GTC announced that it entered another new country, Moldova by acquiring a class-A building in an advanced stage of construction for EUR10m with the total development costs is estimated at EUR12.5m. The building is located in the centre of Chisinau. The building is expected to hold c8.3k of gross office space and c3.5k sqm of gross retail space. GTC Moldova, 95% owned by GTC, will hold 51% in the project while the opening of the building is scheduled for 2Q2007. Assuming the total costs at EUR12.5m (EUR10m for the building and additional EUR2.5m for development), the price per sqm equals EUR1,059 per gross sqm compared with the average cost of EUR1,500 per sqm in the traditional C3 markets. Net NAV contribution to GTC should be PLN0.4 per share. In addition, GTC signed a memorandum of understanding to buy 2 plots of land of the total size of 22.7k sqm in Budapest, District XI, for EUR7.3m.
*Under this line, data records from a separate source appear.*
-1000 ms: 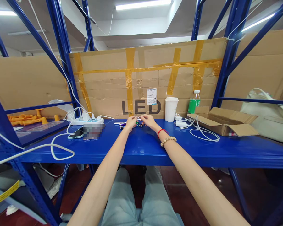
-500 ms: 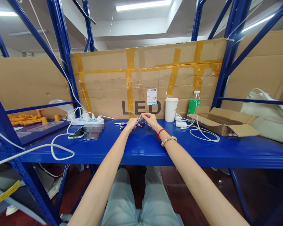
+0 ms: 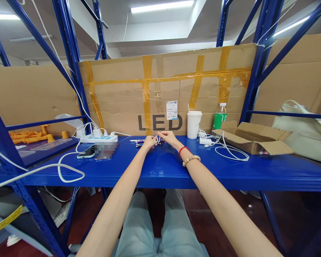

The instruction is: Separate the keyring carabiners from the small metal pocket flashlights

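Note:
Close together over the middle of the blue shelf (image 3: 160, 164), my two hands meet around a small silvery piece (image 3: 157, 138). My left hand (image 3: 150, 142) is closed with its fingertips at the piece's left side. From the right, my right hand (image 3: 168, 137) pinches at it with thumb and forefinger. Dark shiny bits (image 3: 160, 142) lie just under the fingers, too small to name. Several thin pen-like sticks (image 3: 139, 143) rest left of my left hand. The fingers partly hide what they hold.
On the left are a white power strip (image 3: 104, 137), a phone (image 3: 86, 152) and a loose white cable (image 3: 69, 155). A paper cup (image 3: 194, 125), a green-labelled bottle (image 3: 220, 117), a charger (image 3: 204, 141) and an open cardboard box (image 3: 254, 137) stand right. Cardboard (image 3: 117, 96) walls the back.
My right hand has come down and slightly left, nearer my left hand. The silvery piece, which stood up between the fingertips, now sits lower. My left hand has barely moved.

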Action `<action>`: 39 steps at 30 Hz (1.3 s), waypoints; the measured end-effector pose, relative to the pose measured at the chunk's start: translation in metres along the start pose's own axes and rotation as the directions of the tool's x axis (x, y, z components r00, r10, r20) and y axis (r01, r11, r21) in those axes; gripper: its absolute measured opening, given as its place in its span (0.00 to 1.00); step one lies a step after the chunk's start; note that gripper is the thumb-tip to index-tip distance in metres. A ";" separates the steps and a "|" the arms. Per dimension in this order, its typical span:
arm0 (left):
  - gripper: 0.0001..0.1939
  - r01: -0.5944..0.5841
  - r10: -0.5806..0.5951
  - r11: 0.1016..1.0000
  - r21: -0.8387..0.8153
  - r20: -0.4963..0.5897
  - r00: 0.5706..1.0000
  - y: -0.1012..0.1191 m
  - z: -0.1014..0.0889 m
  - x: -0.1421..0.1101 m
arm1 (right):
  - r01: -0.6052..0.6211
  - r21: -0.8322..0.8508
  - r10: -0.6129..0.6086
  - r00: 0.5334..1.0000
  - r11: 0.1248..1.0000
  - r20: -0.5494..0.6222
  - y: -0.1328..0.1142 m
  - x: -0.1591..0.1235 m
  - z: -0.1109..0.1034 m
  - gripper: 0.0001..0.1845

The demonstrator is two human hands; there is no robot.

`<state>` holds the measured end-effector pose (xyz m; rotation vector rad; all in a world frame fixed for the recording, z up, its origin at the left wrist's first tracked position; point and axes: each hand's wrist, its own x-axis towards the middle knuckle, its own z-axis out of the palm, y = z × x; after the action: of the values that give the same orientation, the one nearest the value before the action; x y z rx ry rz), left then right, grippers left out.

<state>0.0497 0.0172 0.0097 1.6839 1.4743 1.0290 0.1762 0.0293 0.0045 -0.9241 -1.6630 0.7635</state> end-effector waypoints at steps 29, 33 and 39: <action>0.21 -0.010 0.144 0.921 0.389 -0.317 0.937 -0.005 -0.006 0.006 | -0.055 -0.065 0.061 0.994 0.996 0.091 -0.002 0.000 0.004 0.16; 0.22 0.042 0.129 0.881 0.471 -0.325 0.937 -0.001 -0.007 -0.001 | -0.047 -0.067 0.052 0.996 0.997 0.076 0.000 0.001 0.004 0.17; 0.21 0.099 0.083 0.833 0.545 -0.300 0.950 0.002 -0.009 -0.006 | 0.022 -0.169 0.017 0.974 0.985 0.225 0.001 -0.001 0.001 0.18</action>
<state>0.0417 0.0108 0.0147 1.9618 2.1502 0.9454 0.1753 0.0284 0.0029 -0.9820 -1.9530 0.7558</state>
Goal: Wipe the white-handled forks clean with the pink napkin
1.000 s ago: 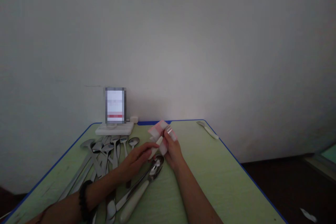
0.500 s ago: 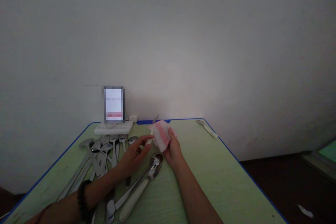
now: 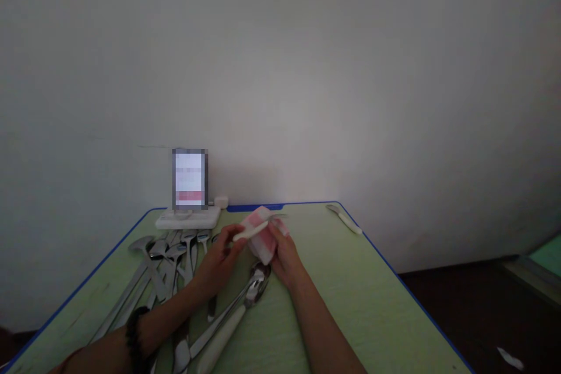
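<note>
A small fork with a white handle (image 3: 252,232) is pinched by its handle in my left hand (image 3: 221,263). Its metal head points right, across the front of a pink-and-white cloth (image 3: 262,250). My right hand (image 3: 284,252) grips this folded cloth, thumb on the near side close to the fork's head. Below both hands, a bundle of large serving utensils (image 3: 256,289) lies on the table, one with a thick white handle (image 3: 222,336). Under and beside my left forearm spreads a pile of metal cutlery and utensils (image 3: 153,272), partly covered by the arm.
A green table (image 3: 350,310) with a blue rim stands against a grey wall. At its back left, a device with a lit, blurred screen (image 3: 190,178) rests on a white stand (image 3: 188,219). A white-handled utensil (image 3: 348,222) lies by the right edge.
The fork has swung from nearly upright to pointing right, and now lies in front of the cloth. Both hands have shifted slightly left, and the cloth has turned with my right hand.
</note>
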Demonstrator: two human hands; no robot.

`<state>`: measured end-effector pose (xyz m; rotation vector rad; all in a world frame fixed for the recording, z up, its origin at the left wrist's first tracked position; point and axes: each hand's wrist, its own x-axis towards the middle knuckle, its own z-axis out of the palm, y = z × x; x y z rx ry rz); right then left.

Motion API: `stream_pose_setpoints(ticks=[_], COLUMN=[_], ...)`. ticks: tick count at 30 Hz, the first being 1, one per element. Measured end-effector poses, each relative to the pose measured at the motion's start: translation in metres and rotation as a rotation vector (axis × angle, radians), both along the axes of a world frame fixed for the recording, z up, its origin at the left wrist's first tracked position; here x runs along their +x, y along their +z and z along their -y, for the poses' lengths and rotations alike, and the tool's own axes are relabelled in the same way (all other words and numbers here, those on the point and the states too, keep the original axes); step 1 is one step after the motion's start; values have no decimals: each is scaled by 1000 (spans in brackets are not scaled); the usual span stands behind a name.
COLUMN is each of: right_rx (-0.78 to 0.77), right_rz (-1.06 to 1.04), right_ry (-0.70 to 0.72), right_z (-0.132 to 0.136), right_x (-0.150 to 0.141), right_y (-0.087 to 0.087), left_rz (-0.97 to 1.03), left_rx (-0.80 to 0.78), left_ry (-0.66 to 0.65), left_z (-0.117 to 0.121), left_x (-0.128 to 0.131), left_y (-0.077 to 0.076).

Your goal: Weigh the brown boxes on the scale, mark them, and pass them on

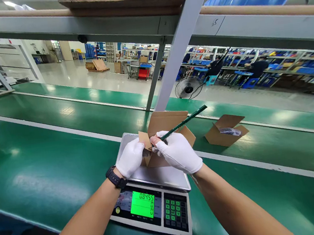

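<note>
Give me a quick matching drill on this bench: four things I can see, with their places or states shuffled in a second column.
Things:
1. open cardboard box
2. dark green rod
3. scale display
4. second cardboard box

Places or states:
A. lit green, showing digits
B. lying on the belt, right of the scale
C. on the scale platter, under both gloved hands
D. pinched in the right hand, slanting up to the right

Pairs: 1-C, 2-D, 3-A, 4-B
</note>
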<state>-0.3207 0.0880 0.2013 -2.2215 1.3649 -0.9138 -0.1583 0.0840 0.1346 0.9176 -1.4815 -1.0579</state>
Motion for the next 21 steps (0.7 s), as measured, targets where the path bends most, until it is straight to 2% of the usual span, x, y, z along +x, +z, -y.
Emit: stream_pose_setpoints(ticks=[4, 15, 18, 21], right_rx=[24, 25, 104, 130], right_rz=[16, 78, 323, 797], right_ry=[-47, -46, 5, -24], right_z=[-2, 2, -5, -16], right_x=[3, 4, -2, -20], right_y=[3, -5, -5, -6], left_rz=[1, -25, -53, -26], left_rx=[13, 34, 40, 14], left_ry=[1, -4, -25, 45], left_z=[-1, -2, -5, -6], left_x=[-1, -2, 0, 1], left_y=[-1, 0, 2, 4])
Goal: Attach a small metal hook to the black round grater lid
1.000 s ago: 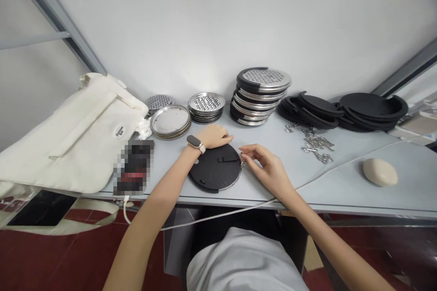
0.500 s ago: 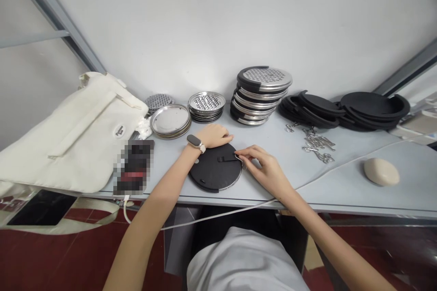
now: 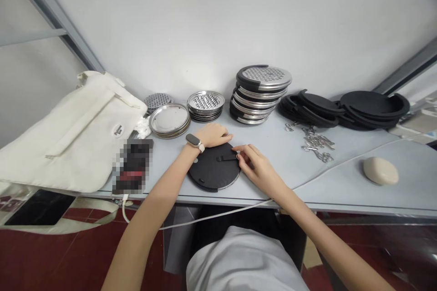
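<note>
While the black disc [image 3: 213,175] lies flat on the grey table [image 3: 344,191] at the centre of the frame, both hands are at its edge. The left hand [image 3: 213,135], with a fitness band [image 3: 193,140] at the wrist, rests against the disc's upper rim, palm down; its fingers are partly hidden, and whether they clamp the rim cannot be told. The right hand [image 3: 254,163] is at the disc's right rim, directly beside the outer end of the narrow black strip [image 3: 225,158]. Its thumb and index finger are curved toward each other there; whether they close on anything small cannot be determined. The disc thus sits below the left hand and left of the right hand. Right of centre, loose metal clasps [image 3: 317,142] lie well apart from the right hand. A stack of perforated metal discs [image 3: 264,77] stands at upper centre-right.
</note>
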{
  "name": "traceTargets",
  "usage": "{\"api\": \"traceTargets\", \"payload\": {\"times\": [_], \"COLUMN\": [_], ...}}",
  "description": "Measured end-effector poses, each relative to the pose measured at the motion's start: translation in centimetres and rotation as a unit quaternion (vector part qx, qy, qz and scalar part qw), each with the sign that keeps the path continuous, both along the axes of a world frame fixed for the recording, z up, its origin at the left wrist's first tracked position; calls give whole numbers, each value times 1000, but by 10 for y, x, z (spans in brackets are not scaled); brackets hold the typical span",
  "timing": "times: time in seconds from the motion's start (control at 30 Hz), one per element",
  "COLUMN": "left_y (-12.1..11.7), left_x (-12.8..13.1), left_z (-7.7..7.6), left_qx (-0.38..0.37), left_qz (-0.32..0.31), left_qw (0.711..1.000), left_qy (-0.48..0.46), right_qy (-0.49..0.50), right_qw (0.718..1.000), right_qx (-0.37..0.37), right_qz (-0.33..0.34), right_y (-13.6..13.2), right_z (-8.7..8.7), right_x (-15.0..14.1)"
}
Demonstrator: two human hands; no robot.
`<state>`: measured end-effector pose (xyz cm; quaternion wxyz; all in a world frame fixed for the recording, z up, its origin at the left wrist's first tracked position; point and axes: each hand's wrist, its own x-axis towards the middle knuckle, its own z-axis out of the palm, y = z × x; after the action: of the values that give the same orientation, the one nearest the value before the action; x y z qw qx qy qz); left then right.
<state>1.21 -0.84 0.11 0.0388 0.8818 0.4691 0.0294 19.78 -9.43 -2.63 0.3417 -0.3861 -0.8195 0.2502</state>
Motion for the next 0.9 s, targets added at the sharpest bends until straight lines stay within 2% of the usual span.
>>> {"api": "traceTargets", "payload": {"times": [0.3, 0.57, 0.9], "left_y": [-1, 0, 0], "left_x": [0, 0, 0], "left_z": [1, 0, 0], "left_qx": [3, 5, 11], "left_qz": [1, 4, -1], "left_qw": [1000, 1000, 1000], "left_qy": [15, 12, 16], "right_qy": [48, 49, 14], "right_qw": [997, 999, 1000], "right_qx": [11, 0, -9], "right_qz": [-54, -15, -2], "right_y": [1, 0, -1], "right_z": [0, 2, 3], "right_x": [5, 4, 6]}}
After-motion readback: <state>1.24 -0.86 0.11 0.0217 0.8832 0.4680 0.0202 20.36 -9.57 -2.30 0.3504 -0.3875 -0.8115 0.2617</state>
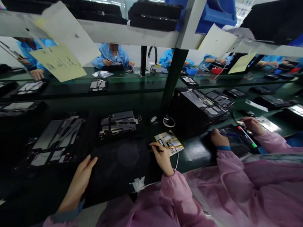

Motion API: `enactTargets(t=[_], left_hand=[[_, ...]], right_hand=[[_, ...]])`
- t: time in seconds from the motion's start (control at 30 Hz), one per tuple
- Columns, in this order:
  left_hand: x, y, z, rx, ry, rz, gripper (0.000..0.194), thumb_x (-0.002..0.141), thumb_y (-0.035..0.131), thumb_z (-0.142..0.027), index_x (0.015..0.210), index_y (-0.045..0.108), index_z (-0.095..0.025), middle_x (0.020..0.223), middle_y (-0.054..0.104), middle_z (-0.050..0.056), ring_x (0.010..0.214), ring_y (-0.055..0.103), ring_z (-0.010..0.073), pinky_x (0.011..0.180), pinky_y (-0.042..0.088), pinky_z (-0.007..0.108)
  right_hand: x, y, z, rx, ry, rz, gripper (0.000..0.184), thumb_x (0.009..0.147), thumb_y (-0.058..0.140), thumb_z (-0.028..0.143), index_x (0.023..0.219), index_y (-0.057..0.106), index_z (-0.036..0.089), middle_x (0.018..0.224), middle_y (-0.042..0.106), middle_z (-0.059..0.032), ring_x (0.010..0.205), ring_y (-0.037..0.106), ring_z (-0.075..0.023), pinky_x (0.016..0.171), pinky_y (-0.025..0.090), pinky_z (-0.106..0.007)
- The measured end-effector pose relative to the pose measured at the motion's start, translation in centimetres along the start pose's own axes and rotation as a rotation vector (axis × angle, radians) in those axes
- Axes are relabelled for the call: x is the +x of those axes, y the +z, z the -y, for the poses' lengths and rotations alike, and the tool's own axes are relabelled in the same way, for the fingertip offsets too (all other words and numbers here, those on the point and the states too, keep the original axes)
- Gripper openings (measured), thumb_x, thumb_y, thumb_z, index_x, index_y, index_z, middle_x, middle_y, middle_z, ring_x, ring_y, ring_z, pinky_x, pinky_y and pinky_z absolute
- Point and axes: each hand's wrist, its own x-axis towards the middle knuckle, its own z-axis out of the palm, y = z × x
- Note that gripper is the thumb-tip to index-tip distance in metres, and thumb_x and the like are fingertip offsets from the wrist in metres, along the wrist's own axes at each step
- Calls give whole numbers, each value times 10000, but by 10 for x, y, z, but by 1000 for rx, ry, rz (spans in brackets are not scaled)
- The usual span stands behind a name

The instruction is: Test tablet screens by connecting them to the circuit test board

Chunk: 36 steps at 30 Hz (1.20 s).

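A black tablet (120, 159) with a dark, faintly reflecting screen lies in front of me on the bench. My left hand (78, 182) is at its left edge, thumb and fingers closed on that side. Beside the right edge, my right hand (162, 159) pinches a thin pen-like stick (173, 147), orange toward its back end. Its exact kind is too small to tell. Under and behind the right hand lies a printed card (169, 140) with a yellow border. A white cable (177, 160) curves down next to that hand.
Opened devices (119, 122) lie beyond the tablet, with a larger stack (200, 103) to the right. A tape ring (169, 121) sits near the post (173, 77). A co-worker's hands (220, 138) handle another tablet at right. Paper notes (59, 63) hang from the shelf overhead.
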Motion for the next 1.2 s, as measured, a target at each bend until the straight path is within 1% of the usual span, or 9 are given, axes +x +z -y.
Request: enactTargets(t=[0.13,0.33,0.43,0.53,0.7,0.8,0.97,1.1,1.2], left_hand=[[-2,5,3,-132,-78,-28,493,810,640,-322,1283,564,-209,1477,460,74,1373,397,215,1165,255,382],[-9,16,-13,-180,-131,-44,454,808,630,-286,1253,589,-209,1435,513,68,1345,438,216,1151,296,366],[-6,19,-12,-26,4,-16,455,820,595,-306,1255,590,-173,1403,545,84,1342,441,221,1153,286,349],[-4,19,-5,187,187,7,520,862,508,-321,1354,506,-153,1406,539,106,1330,457,233,1156,279,373],[-28,15,2,505,406,2,643,887,468,-467,1455,367,-184,1503,412,128,1381,384,273,1156,283,437],[-50,4,13,601,432,32,671,863,477,-545,1442,381,-220,1502,403,137,1394,360,294,1146,292,485],[-70,-21,40,795,394,252,688,790,573,-561,1417,425,-319,1582,253,94,1389,346,353,1043,431,505],[-71,-35,41,864,506,262,556,808,552,-489,1351,492,-388,1472,456,42,1319,458,345,922,531,455],[-75,-36,24,910,614,236,518,817,526,-495,1322,513,-378,1396,533,52,1291,489,352,929,518,479]], right_hand=[[-7,1,-1,-16,11,10,281,902,475,339,1021,683,192,867,718,-49,741,652,-183,701,498,-287],[-17,-4,4,88,87,-52,305,950,416,393,1028,643,205,901,717,-68,809,697,-201,744,525,-302],[-21,-7,-1,136,170,-61,336,955,394,443,1027,622,207,825,714,-63,760,704,-208,713,539,-312],[-24,-5,-7,113,198,-64,358,950,392,456,1046,619,196,811,704,-67,773,694,-213,714,532,-316],[-27,4,-13,84,138,-5,350,863,542,376,1136,610,167,893,699,-79,782,669,-212,711,531,-322],[-27,7,-9,37,101,34,298,876,517,306,1115,640,179,1050,699,-96,890,670,-221,781,530,-332],[-30,15,2,-137,-1,95,324,917,442,170,1159,651,225,1135,694,-79,1006,656,-224,887,515,-352],[-32,24,8,-321,-123,194,423,855,468,44,1202,632,222,1260,638,-108,1029,639,-240,881,519,-368],[-29,20,10,-326,-148,227,407,849,484,50,1197,632,201,1249,642,-120,1032,639,-247,875,519,-365]])
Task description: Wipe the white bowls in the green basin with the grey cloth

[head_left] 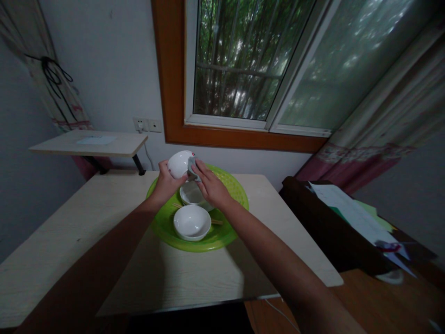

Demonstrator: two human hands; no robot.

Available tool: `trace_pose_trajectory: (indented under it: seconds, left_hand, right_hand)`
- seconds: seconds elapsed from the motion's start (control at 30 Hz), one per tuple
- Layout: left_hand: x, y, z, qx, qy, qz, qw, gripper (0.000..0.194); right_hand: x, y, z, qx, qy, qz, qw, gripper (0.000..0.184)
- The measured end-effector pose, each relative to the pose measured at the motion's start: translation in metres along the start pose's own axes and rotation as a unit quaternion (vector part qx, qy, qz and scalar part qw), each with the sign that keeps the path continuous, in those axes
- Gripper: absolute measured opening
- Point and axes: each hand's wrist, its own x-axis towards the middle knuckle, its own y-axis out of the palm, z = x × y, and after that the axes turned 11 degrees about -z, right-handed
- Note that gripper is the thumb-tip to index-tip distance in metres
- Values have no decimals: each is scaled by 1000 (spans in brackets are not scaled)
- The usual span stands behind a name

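Observation:
A white bowl (179, 164) with small red marks is tilted in the air, its outer side toward me. My left hand (164, 183) grips it by the left edge. In my right hand (212, 183) a grey-green cloth (193, 169) is pressed against the bowl's right side. Below them lies a round, bright green plastic basket (198, 245). Inside it, a white bowl (192, 222) stands upright at the front, and another bowl (191, 193) sits behind it, partly hidden by my right hand. Wooden chopsticks (216, 222) lie beneath the bowls, showing at both sides.
The basket rests on a pale wooden table (114, 222). At the back left, a raised shelf (118, 141) on dark legs carries a sheet of paper (96, 139). A window with an orange-brown frame (222, 137) is behind. Papers (347, 208) lie on dark furniture to the right.

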Motion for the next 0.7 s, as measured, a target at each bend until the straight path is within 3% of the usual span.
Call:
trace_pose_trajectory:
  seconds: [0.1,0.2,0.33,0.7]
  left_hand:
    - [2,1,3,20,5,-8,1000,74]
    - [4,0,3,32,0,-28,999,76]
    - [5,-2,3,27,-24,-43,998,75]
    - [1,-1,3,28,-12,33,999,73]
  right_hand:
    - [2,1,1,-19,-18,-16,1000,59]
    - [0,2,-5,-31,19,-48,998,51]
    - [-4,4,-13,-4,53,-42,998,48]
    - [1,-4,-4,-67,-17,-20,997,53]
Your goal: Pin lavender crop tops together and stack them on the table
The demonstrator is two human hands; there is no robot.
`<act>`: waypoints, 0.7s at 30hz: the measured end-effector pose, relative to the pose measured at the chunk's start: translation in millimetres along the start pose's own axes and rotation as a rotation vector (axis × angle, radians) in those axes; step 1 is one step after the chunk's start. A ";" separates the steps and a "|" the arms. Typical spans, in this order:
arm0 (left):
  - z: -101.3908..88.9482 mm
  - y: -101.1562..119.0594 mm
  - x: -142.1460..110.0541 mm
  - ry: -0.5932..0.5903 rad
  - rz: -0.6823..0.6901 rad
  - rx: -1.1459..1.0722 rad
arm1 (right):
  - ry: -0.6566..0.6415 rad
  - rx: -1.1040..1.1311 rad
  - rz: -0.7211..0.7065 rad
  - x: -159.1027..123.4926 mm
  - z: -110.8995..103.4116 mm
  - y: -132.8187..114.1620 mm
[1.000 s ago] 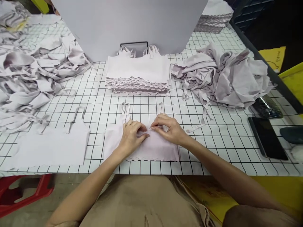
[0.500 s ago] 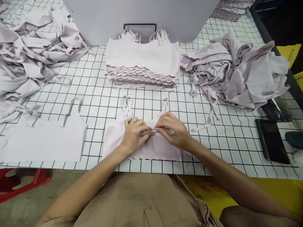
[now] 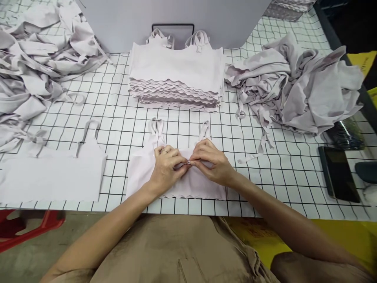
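Observation:
A pale pink strappy top (image 3: 203,186) lies flat on the table in front of me, its two looped straps pointing away. My left hand (image 3: 168,167) and my right hand (image 3: 212,162) meet at the middle of its upper edge. Both pinch the fabric edge between thumb and fingers, the fingertips almost touching. A tiny light-coloured bit shows between the fingertips, too small to make out. Just beyond stands a neat stack of the same tops (image 3: 176,65). To the left another top (image 3: 55,177) is spread flat.
Crumpled pale fabric (image 3: 38,67) is heaped at the left, and another heap (image 3: 318,90) at the right. A phone (image 3: 338,173) rests near the right edge. A large grey box (image 3: 176,11) closes off the back. A red stool (image 3: 38,228) stands below at left.
The view has shifted slightly. Both hands stay at the top's upper edge, with the right fingertips now a little closer to the left ones.

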State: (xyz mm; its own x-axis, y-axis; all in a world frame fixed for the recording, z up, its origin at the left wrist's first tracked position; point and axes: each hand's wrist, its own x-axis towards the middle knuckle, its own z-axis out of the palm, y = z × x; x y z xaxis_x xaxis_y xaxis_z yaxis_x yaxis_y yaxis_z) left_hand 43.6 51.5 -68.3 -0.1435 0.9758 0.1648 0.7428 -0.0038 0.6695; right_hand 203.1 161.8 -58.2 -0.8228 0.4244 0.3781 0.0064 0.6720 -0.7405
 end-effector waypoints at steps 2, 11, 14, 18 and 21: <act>0.3 -0.1 -0.2 -0.001 -0.003 -0.003 | -0.003 -0.001 0.000 -0.2 0.4 0.0; 1.7 -1.8 -1.0 0.042 0.042 -0.010 | 0.001 -0.057 -0.043 1.5 0.2 -0.9; 2.0 -1.8 -0.6 0.035 0.026 -0.008 | -0.003 -0.057 -0.034 3.1 -0.2 -1.9; 2.5 -1.9 -0.4 0.025 0.014 -0.008 | -0.004 -0.046 -0.024 4.5 -0.5 -2.9; 3.2 -2.4 -0.7 0.045 0.042 -0.015 | -0.005 -0.043 -0.034 4.2 0.0 -2.4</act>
State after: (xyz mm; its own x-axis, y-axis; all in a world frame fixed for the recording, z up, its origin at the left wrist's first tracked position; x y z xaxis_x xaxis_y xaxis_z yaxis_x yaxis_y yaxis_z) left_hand 44.0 51.6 -72.4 -0.1416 0.9639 0.2254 0.7392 -0.0485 0.6717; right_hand 199.6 162.0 -54.8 -0.8258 0.3978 0.3997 0.0025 0.7114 -0.7028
The plots will be used to develop upto 90k of gross sqm of retail and office space.
Our view:
Despite the size of the deal being relatively small, we see it as a first step to enter into a new market, We regard GTC’s strategy to enter completely new markets as positive due to further geographic diversification and larger upside in the new markets compared with the traditional C3 markets, which may be showing signed to too fast yield compression. Note that, there are deals secured in the range of 5.5-5.95% in Prague and Warsaw. In Moldova, the supply/demand of quality office/retail space is much winder compared to the C3 markets with yields ranging between 10% to 11% offering significant yield compression upside. We reiterate our Buy recommendation and believe that GTC currently trades significantly below its fair value.